2020 Volume 33 Issue 2 Pages 145-159
This study aimed to clarify the step variables and three-dimensional joint kinematics of the pelvis while increasing running speed on a treadmill. Sixteen male track and field athletes ran on an instrumented treadmill at three different running speeds: 4.0, 6.0, and 8.0 m/s. The step variables, such as step frequency, step length, contact time, and flight time, and the kinematic data of each running speed were recorded using a high-speed video camera (300 fps) and a Vicon T20 system (250 Hz). In addition, the pelvic angular displacement (Δ) was calculated by subtracting the minimum from the maximum values of the pelvic angle in the stance phase. The results were as follows: (1) Stride length and step frequency were significantly greater at higher running speeds. Although contact time was significantly shorter at the faster speeds, flight time was significantly shorter when transitioning from 6.0 to 8.0 m/s and from 4.0 to 8.0 m/s. (2) The pelvis of the swing leg side elevated from toe off to early half of swing phase with increasing running speeds. In addition, the pelvis of the stance leg side rotated to the swing leg side from mid stance phase to toe off with increasing running speeds. (3) Δelevation showed a significant negative correlation with step frequency but a significant positive correlation with stride length for each running speed. In addition, Δrotation showed a significant positive correlation with step frequency but a significant negative correlation with stride length at 8.0 m/s.

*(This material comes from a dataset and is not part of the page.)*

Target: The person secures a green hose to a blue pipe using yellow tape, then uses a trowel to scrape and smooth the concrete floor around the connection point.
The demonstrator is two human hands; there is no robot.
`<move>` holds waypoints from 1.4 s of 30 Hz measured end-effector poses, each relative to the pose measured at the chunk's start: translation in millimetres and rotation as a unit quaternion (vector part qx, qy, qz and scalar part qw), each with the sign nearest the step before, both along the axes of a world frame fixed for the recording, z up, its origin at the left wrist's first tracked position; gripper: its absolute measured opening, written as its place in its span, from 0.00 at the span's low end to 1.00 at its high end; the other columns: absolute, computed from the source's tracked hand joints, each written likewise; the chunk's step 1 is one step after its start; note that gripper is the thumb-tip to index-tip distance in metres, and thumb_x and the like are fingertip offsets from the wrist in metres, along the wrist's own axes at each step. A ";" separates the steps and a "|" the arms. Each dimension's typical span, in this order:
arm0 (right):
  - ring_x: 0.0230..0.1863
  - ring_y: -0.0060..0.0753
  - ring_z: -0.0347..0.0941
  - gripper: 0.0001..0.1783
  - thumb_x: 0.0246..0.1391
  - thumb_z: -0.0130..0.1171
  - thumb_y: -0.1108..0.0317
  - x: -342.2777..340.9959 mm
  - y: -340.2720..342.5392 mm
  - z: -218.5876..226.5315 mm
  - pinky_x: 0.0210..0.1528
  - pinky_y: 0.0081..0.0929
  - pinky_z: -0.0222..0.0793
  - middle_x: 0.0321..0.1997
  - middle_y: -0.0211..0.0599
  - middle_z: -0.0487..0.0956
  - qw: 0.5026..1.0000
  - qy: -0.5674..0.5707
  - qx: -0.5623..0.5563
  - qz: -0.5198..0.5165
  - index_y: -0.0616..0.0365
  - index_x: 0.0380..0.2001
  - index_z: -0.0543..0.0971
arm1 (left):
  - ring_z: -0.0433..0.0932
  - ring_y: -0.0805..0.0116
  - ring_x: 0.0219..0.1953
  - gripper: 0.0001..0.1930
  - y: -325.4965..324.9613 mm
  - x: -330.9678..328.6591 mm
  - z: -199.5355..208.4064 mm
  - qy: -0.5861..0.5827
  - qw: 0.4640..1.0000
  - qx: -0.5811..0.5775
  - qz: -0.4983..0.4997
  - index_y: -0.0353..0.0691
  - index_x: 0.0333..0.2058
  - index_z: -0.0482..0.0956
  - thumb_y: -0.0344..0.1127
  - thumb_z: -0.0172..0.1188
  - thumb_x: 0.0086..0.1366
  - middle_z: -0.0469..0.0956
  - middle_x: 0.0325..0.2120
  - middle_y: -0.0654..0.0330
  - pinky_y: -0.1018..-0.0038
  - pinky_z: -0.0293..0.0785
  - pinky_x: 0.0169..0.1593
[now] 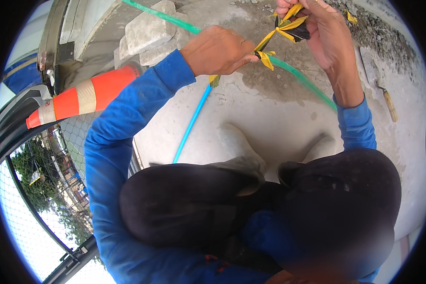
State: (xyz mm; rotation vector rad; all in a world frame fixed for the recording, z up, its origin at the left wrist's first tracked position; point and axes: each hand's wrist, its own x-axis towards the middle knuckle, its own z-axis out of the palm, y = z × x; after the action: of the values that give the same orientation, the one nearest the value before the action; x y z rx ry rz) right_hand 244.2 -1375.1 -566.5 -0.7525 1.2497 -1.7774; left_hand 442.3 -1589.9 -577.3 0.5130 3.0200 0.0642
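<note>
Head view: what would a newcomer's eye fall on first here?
Probably the orange cone with pale bands at the left, the boldest patch of colour. Next comes the yellow-and-black tape at top centre, tied in a knot between the left hand and the right hand. The bright green line, showing on either side of the left hand, also stands out against the grey ground.
</note>
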 end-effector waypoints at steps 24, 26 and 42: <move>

Therefore, increased pelvic elevation improves the stride when transitioning from a low to high speed, and increased pelvic rotation leads to a higher step frequency during the stance phase when running at 8.0 m/s. In addition, it was suggested that it is necessary to run at minimum 8.0 m/s for the pelvis to behave differently compared with running at slower speeds to learn the high speed running movement.